Correlation between cortical gene expression and resting-state functional network centrality in healthy young adults.

Resting-state functional connectivity in the human brain is heritable, and previous studies have investigated the genetic basis underlying functional connectivity. However, at present, the molecular mechanisms associated with functional network centrality are still largely unknown. In this study, functional networks were constructed, and the graph-theory method was employed to calculate network centrality in 100 healthy young adults from the Human Connectome Project.

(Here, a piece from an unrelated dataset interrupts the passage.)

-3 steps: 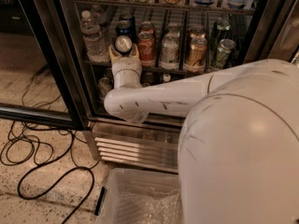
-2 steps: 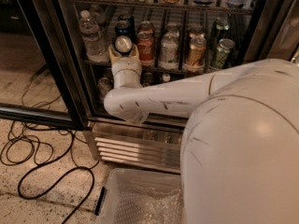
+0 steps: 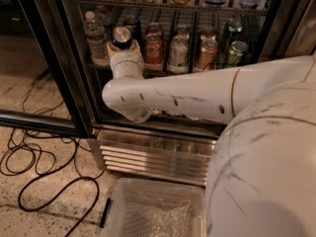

Specifically, functional connectivity strength (FCS), also known as the "degree centrality" of weighted networks, is calculated to measure functional network centrality. A multivariate technique of partial least squares regression (PLSR) was then conducted to identify genes whose spatial expression profiles best predicted the FCS distribution. We found that FCS spatial distribution was significantly positively correlated with the expression of genes defined by the first PLSR component. The FCS-related genes we identified were significantly enriched for ion channels, axon guidance, and synaptic transmission. Moreover, FCS-related genes were preferentially expressed in cortical neurons and young adulthood and were enriched in numerous neurodegenerative and neuropsychiatric disorders. Furthermore, a series of validation and robustness analyses demonstrated the reliability of the results. Overall, our results suggest that the spatial distribution of FCS is modulated by the expression of a set of genes associated with ion channels, axon guidance, and synaptic transmission.